By way of illustration of the murky legal status of the ISI, Mr Babar referred to the “Najam Sethi case” in 1999. He argued that after Mr Sethi, a civilian, disappeared into the folds of the agencies, a judge of the Lahore High Court flatly rejected the writ filed by Mr Sethi’s wife because “the court had no jurisdiction over a military institution”. Mr Babar also referred to the “Asghar Khan case” whereby the former air force chief has alleged before the supreme court of Pakistan that the ISI had illegally interfered in politics in 1990-91. But the case has been gathering dust for over a decade. Judges who have taken oaths under military governments and sanctioned coups and constitutional orders decreed by army chiefs are hardly likely to frown on political interference by the military.

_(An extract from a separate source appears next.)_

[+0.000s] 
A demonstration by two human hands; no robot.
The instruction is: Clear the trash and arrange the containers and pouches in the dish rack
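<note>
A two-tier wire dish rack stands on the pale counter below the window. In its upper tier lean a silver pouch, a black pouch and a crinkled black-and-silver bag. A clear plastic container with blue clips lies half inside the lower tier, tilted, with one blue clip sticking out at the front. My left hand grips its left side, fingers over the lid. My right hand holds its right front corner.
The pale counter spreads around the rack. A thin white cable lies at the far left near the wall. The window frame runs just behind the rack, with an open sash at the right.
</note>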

The “Najam Sethi case” sheds fascinating light on the complex relationship between an elected PM and COAS, the PM and the DG-ISI, and the COAS and the DG-ISI. It also shows the twilight zone in which the law, constitution and courts function in civil-military matters.
In May 1999, Mr Nawaz Sharif ordered his handpicked DG-ISI, General Ziauddin, to arrest and court martial me for “treason” because I had relentlessly exposed Mr Sharif’s corruption and enraged him. Accordingly, a charge of “treason” was drummed up on the basis of a distorted version of a speech that I had given in India. The army chief, General Pervez Musharraf, was “suitably” briefed of the impending ISI action.

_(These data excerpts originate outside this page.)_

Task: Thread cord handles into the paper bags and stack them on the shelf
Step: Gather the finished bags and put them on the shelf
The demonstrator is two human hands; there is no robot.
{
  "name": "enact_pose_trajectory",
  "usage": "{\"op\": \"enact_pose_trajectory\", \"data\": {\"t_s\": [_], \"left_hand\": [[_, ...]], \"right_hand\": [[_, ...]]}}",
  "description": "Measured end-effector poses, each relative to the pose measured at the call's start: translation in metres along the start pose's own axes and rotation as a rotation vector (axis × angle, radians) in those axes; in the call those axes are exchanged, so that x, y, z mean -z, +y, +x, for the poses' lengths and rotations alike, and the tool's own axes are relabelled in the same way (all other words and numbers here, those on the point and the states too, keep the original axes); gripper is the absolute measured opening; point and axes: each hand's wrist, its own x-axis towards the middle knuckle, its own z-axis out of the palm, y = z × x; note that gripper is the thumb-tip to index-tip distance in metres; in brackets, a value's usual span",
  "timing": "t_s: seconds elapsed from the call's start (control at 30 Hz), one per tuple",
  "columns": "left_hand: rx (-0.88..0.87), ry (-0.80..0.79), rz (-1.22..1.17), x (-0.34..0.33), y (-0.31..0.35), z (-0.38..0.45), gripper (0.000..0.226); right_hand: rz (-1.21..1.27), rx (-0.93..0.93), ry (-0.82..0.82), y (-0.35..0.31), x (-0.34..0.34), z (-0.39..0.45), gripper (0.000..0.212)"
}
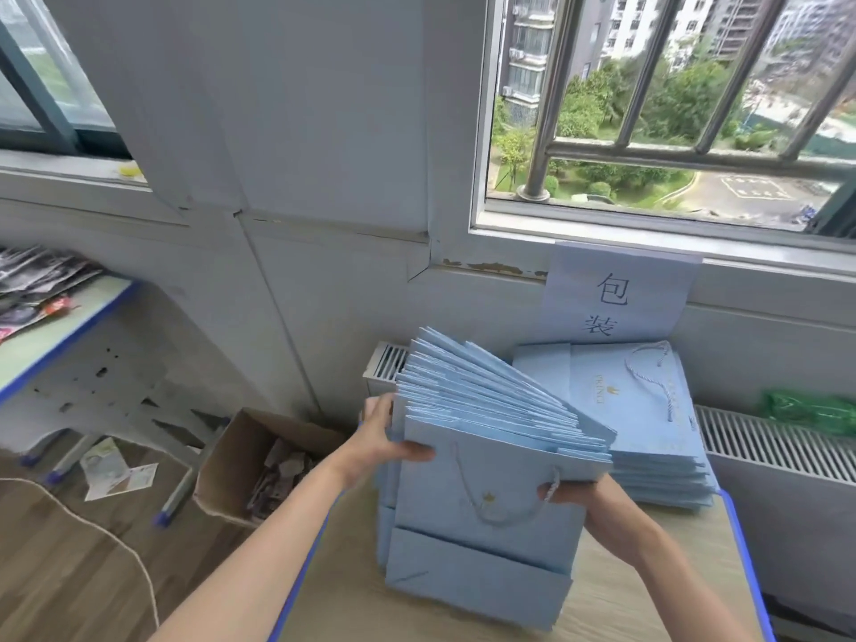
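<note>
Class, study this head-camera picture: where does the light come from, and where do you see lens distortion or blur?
Head view: daylight enters by the barred window, upper right; wide-angle bending tilts its bars and the walls; the green bag at the right edge is smeared; the fanned blue bags stay fairly sharp.

head cam | wide-angle, fwd+down | close over table (648,595) (single view)
</note>
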Motion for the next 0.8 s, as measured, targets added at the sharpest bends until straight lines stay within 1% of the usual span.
{"op": "enact_pose_trajectory", "data": {"t_s": [0.07, 0.1, 0.13, 0.2, 0.23, 0.27, 0.3, 0.37, 0.43, 0.47, 0.53, 0.6, 0.7, 0.73, 0.8], "left_hand": [[-0.013, 0.042, 0.017, -0.003, -0.012, 0.015, 0.096], [-0.012, 0.034, -0.006, -0.005, -0.016, 0.02, 0.099], [-0.013, 0.004, -0.054, -0.007, -0.021, 0.024, 0.104], [0.011, -0.078, -0.161, -0.008, -0.027, 0.03, 0.122], [0.043, -0.113, -0.179, -0.008, -0.031, 0.034, 0.132], [0.067, -0.144, -0.175, -0.008, -0.034, 0.037, 0.136], [0.108, -0.17, -0.169, -0.007, -0.037, 0.038, 0.134], [0.192, -0.217, -0.192, -0.01, -0.045, 0.035, 0.13], [0.278, -0.246, -0.313, -0.02, -0.049, 0.023, 0.113], [0.319, -0.236, -0.384, -0.026, -0.054, 0.017, 0.106], [0.364, -0.194, -0.495, -0.034, -0.062, 0.004, 0.102], [0.329, -0.173, -0.548, -0.036, -0.062, -0.008, 0.105], [0.145, -0.113, -0.523, -0.032, -0.044, -0.022, 0.105], [0.057, -0.091, -0.478, -0.026, -0.032, -0.028, 0.1], [-0.103, -0.092, -0.378, -0.01, -0.012, -0.038, 0.083]], "right_hand": [[0.037, -0.031, 0.006, 0.003, 0.002, 0.006, 0.056], [0.051, -0.046, 0.023, 0.006, 0.004, 0.01, 0.058], [0.061, -0.059, 0.04, 0.009, 0.005, 0.013, 0.059], [0.086, -0.077, 0.059, 0.011, 0.007, 0.014, 0.062], [0.107, -0.078, 0.063, 0.011, 0.007, 0.013, 0.059], [0.132, -0.076, 0.06, 0.013, 0.007, 0.011, 0.054], [0.148, -0.077, 0.06, 0.014, 0.006, 0.009, 0.052], [0.17, -0.092, 0.069, 0.02, 0.003, 0.007, 0.057], [0.216, -0.103, 0.129, 0.028, -0.003, 0.008, 0.057], [0.229, -0.093, 0.171, 0.031, -0.006, 0.008, 0.058], [0.206, -0.05, 0.252, 0.035, -0.013, 0.005, 0.068], [0.163, 0.011, 0.286, 0.037, -0.018, 0.0, 0.079], [0.033, 0.117, 0.295, 0.03, -0.021, -0.008, 0.093], [-0.014, 0.146, 0.3, 0.025, -0.021, -0.012, 0.095], [-0.103, 0.172, 0.309, 0.014, -0.02, -0.019, 0.099]]}}
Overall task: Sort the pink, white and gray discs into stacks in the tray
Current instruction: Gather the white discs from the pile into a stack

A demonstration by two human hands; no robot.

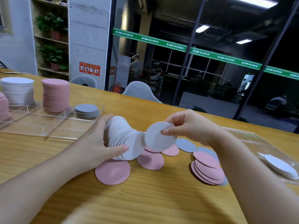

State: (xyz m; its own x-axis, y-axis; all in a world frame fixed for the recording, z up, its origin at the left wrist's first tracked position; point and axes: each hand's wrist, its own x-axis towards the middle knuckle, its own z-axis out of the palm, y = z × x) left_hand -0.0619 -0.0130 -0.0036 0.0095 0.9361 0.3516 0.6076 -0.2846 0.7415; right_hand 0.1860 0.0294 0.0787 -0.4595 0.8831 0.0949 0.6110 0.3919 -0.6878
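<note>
Clear tray (48, 126), far left: white, pink and gray stacks stood inside. A fanned bundle of white discs (123, 138) is gripped by the left hand (97, 143); one white disc (159, 136) is pinched by the right hand (186, 125). Risk: the bundle could be spilled (loosely fanned) onto loose pink discs (150, 160) below.

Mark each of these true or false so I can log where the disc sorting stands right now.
1. The left hand grips a bundle of white discs. True.
2. The right hand pinches a pink disc. False: it pinches a single white disc.
3. The gray stack in the tray is the tallest there. False: the pink stack and white stack stand far taller.
4. Loose pink discs lie on the table. True.
</note>
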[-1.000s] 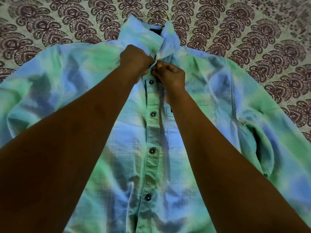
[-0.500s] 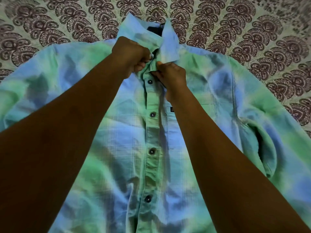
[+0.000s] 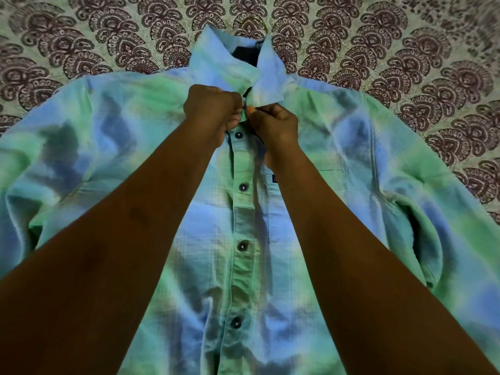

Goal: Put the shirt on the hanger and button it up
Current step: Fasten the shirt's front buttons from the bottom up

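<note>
Both hands, left hand (image 3: 213,109) and right hand (image 3: 276,123), pinch the shirt (image 3: 351,158) placket just under the collar (image 3: 230,66). Top button's hidden; keep edges aligned, push it fully through

I see a printed bedspread (image 3: 94,41) filling the top of the frame and running down the right edge, pale cream with rows of maroon paisley fans. Light is dim, greenish.

Patterned bedspread (image 3: 405,50) spread flat underneath, pale ground printed with rows of maroon scalloped paisley fans.
</note>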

I was picked and roughed up by the provincial police under Punjab chief minister Shahbaz Sharif. Senior officials of the Intelligence Bureau (a civilian institution under the federal government and PM) supervised the operation. I was later handed over to the ISI, a military institution, which was tasked with court martialing me. While in custody, Major-General Ghulam Ahmed (“Gen GA”), head of the internal wing of the ISI, investigated the charges against me, found them to be politically trumped up and told the DG-ISI and COAS as much.

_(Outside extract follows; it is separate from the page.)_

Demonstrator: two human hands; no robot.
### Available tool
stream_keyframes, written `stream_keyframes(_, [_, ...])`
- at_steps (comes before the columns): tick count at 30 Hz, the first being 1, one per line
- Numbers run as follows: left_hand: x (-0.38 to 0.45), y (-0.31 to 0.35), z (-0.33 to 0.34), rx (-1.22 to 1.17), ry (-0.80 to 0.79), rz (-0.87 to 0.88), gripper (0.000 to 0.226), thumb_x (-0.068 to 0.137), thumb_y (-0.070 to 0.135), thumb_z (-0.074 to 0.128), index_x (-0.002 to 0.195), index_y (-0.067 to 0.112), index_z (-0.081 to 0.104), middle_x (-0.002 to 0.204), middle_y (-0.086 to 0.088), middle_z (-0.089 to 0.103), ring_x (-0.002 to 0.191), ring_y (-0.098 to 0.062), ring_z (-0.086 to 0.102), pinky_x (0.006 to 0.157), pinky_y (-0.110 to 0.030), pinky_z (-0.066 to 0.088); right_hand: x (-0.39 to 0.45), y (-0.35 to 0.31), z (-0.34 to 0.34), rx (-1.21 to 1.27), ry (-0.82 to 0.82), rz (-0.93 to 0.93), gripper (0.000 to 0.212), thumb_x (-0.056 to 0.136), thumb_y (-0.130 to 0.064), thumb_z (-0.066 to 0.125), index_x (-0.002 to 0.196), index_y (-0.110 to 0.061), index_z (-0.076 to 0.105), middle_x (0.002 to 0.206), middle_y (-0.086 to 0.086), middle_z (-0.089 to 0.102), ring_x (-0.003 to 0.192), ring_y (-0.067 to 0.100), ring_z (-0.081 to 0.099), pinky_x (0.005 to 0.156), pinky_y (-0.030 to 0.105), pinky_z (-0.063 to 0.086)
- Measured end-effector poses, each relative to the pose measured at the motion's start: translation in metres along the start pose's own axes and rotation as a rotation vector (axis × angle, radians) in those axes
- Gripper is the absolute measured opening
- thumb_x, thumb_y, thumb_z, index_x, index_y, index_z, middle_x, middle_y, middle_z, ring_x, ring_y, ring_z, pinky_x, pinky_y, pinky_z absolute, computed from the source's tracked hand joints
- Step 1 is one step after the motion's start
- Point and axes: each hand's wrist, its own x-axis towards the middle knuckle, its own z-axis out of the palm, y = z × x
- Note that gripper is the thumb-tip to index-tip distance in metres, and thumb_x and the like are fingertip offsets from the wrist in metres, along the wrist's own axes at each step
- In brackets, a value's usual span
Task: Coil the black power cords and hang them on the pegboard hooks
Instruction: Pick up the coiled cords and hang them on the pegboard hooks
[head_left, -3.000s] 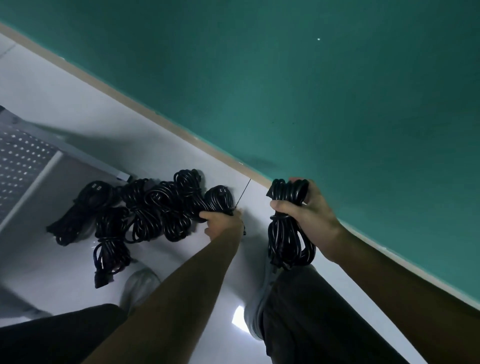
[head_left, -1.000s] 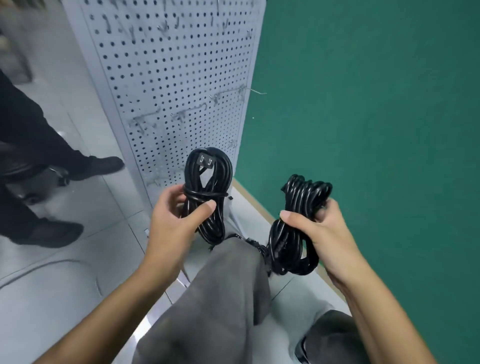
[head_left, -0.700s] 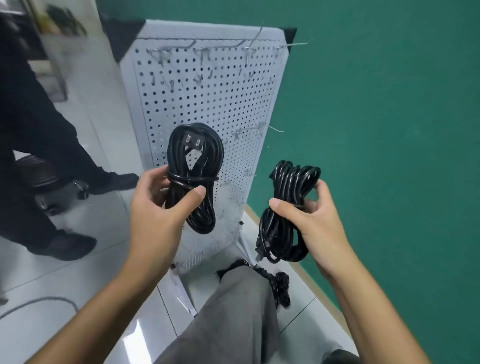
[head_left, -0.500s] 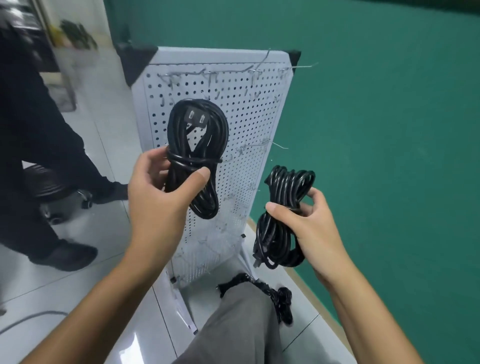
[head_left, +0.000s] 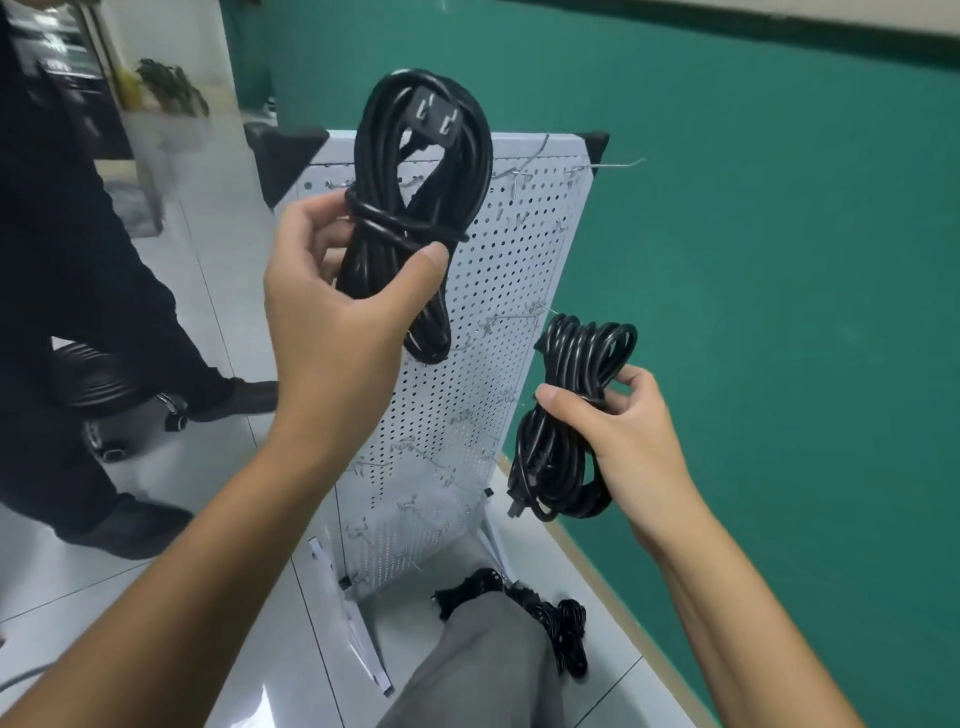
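1. Bystander's legs (head_left: 78, 322), far left: dark trousers and black shoes are seen on the pale tiled floor (head_left: 218, 239), beside a black wheeled chair base (head_left: 104, 395).
2. Left hand (head_left: 332, 312), left of centre: it is raised in front of the pegboard. Its fingers (head_left: 317, 218) and thumb are curled round the waist of a coiled cord.
3. Left coiled power cord (head_left: 415, 208): black, bound at mid-height by a wrap of its own cable, and held upright. Its upper loop is seen above the pegboard's top edge, with a two-prong plug (head_left: 435, 115) lying inside that loop. The lower loop hangs below the thumb.
4. White pegboard (head_left: 498, 291), centre: a free-standing perforated panel with black corner caps. Wire hooks (head_left: 608, 166) are set along the top row and lower down. No cord is seen on any hook.
5. Pile of black cords (head_left: 561, 634), lower centre: it lies on the floor at the pegboard's foot, partly hidden by a grey-trousered knee (head_left: 483, 670).
6. Right coiled power cord (head_left: 566, 447): held lower, to the right of the pegboard and clear of it.
7. Right hand (head_left: 623, 447): its fingers are closed round the upper part of that bundle.
8. Green wall (head_left: 779, 260), right.
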Motion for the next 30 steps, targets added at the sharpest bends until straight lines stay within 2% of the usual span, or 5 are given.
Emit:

Some days later, the case took an unexpected twist. Brigadier Rashid Qureshi, then DG-ISPR, a serving military officer of a military institution, said publicly that “the army had nothing to do with the Najam Sethi case” and that “Najam Sethi was not in the custody of the army”. So the question now arose: if the army had nothing to do with the case and if Mr Sethi wasn’t in its custody, what was he doing in the custody of the ISI, a military institution under the army according to the LHC?
My lawyers agitated this issue before the Supreme Court. The Attorney-General fumbled and fumed. The CJ advised him to drop the case and set me free, implying that if he didn’t he would open a Pandora’s Box of thorny legal, constitutional and military issues. The government complied with the advice but transferred me from ISI custody to police custody and immediately lodged a case against me under the anti-terrorism laws. Fortunately, one of the justices of the SC bench, Justice Mamun Qazi, had added a note to the effect that since the case appeared dubious I was not to be arrested or detained in any other case by the government without the knowledge and permission of the SC. In the event, the government was forced to drop the anti-terrorism case against me and set me free. When the BBC asked me for comment, I explained the irony of the situation: an elected and “democratic” government had sought to crucify me while the military and ISI had bailed me out.
But the essential questions remain. What if the ISPR under Gen Musharraf had not publicly disowned the Najam Sethi case? What if Gen Ghulam Ahmad hadn’t shrugged off political pressure to nail me? What if Justice Qazi, an upright Sindhi judge, had not appended his critical note? What if the ISI had been bent on keeping me in its clutches? And so on.
Mr Farhatullah Babar is right. No true civilian democracy can afford to leave such civil-military questions unresolved.